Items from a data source
☆ ☆ ☆
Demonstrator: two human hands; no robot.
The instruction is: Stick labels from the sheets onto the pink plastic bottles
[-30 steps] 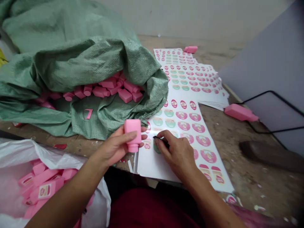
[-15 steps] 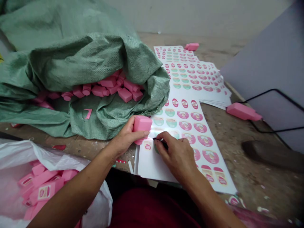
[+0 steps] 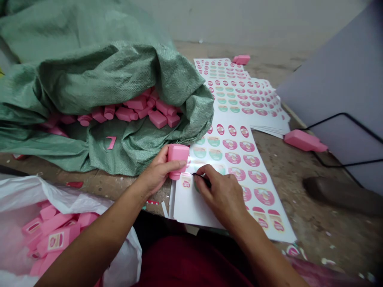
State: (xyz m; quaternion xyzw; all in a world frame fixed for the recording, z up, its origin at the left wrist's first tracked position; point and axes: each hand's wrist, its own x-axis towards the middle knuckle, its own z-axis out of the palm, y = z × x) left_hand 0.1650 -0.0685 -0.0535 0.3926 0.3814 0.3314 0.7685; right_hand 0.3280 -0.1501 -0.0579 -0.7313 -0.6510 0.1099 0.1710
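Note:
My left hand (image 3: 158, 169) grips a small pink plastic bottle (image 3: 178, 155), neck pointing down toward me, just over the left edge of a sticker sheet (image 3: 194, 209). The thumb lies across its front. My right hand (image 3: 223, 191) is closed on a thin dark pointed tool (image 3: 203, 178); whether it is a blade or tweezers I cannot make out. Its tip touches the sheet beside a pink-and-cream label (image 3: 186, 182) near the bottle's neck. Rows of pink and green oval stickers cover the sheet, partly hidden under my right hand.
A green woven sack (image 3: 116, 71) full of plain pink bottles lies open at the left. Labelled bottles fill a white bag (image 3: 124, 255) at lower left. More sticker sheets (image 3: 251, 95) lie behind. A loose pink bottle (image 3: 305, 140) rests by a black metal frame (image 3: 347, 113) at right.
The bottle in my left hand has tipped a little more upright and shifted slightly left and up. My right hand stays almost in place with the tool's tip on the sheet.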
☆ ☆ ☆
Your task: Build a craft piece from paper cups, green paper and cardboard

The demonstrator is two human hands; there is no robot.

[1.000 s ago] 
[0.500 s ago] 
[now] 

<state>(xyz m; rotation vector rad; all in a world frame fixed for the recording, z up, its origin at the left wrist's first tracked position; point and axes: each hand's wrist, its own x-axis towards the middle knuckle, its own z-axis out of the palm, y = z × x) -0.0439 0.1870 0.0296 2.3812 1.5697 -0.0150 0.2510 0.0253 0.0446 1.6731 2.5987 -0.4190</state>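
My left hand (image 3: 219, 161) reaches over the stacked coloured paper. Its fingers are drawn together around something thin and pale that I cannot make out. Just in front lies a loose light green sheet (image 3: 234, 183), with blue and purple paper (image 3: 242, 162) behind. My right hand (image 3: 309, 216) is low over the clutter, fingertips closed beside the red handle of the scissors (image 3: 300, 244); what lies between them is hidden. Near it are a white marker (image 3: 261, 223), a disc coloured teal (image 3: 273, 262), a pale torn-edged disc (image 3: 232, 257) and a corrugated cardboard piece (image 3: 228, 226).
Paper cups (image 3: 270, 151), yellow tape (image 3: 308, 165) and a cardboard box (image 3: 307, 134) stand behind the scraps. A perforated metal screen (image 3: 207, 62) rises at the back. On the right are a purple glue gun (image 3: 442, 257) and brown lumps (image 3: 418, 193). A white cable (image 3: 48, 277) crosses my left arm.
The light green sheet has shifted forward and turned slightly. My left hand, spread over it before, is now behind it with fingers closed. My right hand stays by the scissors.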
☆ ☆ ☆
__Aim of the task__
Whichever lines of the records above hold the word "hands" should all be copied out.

__Solved problem__
Demonstrator: two human hands; no robot.
The demonstrator is two human hands; there is no robot.

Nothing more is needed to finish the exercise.